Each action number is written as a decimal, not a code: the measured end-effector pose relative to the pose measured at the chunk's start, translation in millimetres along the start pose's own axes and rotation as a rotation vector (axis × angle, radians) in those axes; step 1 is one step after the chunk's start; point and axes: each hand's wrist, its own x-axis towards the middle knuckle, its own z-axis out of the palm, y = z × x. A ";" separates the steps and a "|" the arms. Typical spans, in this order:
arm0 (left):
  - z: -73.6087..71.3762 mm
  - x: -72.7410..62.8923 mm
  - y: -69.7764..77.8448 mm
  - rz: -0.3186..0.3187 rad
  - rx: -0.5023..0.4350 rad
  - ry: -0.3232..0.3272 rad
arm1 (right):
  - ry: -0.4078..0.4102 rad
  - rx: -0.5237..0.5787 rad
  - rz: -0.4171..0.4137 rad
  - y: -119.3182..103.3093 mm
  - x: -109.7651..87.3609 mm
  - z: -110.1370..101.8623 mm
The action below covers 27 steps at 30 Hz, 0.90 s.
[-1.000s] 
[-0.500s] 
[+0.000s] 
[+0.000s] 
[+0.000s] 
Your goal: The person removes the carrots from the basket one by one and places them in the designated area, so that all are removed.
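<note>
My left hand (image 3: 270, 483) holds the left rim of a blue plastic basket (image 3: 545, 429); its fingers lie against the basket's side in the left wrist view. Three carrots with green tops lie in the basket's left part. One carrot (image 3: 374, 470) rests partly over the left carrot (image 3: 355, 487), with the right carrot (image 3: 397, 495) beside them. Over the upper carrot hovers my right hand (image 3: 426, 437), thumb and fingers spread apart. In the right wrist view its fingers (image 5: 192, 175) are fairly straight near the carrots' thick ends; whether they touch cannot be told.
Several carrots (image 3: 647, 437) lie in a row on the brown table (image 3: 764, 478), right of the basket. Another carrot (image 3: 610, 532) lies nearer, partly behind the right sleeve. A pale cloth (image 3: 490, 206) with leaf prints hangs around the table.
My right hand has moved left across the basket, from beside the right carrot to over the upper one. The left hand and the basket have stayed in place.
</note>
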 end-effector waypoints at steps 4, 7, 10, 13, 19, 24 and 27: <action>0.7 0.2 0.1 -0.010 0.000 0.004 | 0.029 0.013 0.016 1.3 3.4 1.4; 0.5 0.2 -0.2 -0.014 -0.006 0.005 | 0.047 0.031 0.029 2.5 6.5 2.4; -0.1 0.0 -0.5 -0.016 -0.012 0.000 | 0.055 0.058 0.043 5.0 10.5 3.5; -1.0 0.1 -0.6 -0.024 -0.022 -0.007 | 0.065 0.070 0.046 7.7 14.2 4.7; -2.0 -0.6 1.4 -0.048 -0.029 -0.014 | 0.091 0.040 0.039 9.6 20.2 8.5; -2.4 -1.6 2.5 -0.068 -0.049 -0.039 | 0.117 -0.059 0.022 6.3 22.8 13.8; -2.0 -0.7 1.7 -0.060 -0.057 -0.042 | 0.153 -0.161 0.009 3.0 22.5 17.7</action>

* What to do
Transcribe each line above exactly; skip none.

* Exercise answer
Each action number is written as a decimal, not a code: the measured end-effector pose relative to the pose measured at the chunk's start, translation in millimetres along the start pose's own axes and rotation as a rotation vector (axis × angle, radians) in those axes; step 1 is one step after the chunk's start; point and axes: each hand's wrist, its own x-axis towards the middle knuckle, its own z-axis out of the palm, y = z × x. A ";" separates the steps and a "|" the arms. Typical spans, in this order:
arm0 (left):
  - z: -73.6087..71.3762 mm
  - x: -72.7410..62.8923 mm
  - y: -69.7764..77.8448 mm
  - rz: -0.3186..0.3187 rad
  - rx: -0.5023..0.4350 rad
  - ry: -0.3232..0.3272 rad
arm1 (right):
  - ry: -0.4078..0.4102 rad
  - rx: -0.5237..0.5787 rad
  - rz: -0.4171..0.4137 rad
  - y: -119.3182..103.3093 mm
  - x: -109.7651..87.3609 mm
  - z: -110.1370..101.8623 mm
The action below covers 27 steps at 30 Hz, 0.90 s.
[-1.000s] 
[-0.500s] 
[+0.000s] 
[+0.000s] 
[+0.000s] 
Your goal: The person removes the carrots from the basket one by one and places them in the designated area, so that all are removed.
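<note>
My left hand (image 3: 270, 483) holds the left rim of a blue plastic basket (image 3: 545, 429); its fingers lie against the basket's side in the left wrist view. Three carrots with green tops lie in the basket's left part. One carrot (image 3: 374, 470) rests partly over the left carrot (image 3: 355, 487), with the right carrot (image 3: 397, 495) beside them. Over the upper carrot hovers my right hand (image 3: 426, 437), thumb and fingers spread apart. In the right wrist view its fingers (image 5: 192, 175) are fairly straight near the carrots' thick ends; whether they touch cannot be told.
Several carrots (image 3: 647, 437) lie in a row on the brown table (image 3: 764, 478), right of the basket. Another carrot (image 3: 610, 532) lies nearer, partly behind the right sleeve. A pale cloth (image 3: 490, 206) with leaf prints hangs around the table.
My right hand has moved left across the basket, from beside the right carrot to over the upper one. The left hand and the basket have stayed in place.
</note>
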 end-effector waypoints at steps 4, 7, 10, 13, 19, 24 and 27: <action>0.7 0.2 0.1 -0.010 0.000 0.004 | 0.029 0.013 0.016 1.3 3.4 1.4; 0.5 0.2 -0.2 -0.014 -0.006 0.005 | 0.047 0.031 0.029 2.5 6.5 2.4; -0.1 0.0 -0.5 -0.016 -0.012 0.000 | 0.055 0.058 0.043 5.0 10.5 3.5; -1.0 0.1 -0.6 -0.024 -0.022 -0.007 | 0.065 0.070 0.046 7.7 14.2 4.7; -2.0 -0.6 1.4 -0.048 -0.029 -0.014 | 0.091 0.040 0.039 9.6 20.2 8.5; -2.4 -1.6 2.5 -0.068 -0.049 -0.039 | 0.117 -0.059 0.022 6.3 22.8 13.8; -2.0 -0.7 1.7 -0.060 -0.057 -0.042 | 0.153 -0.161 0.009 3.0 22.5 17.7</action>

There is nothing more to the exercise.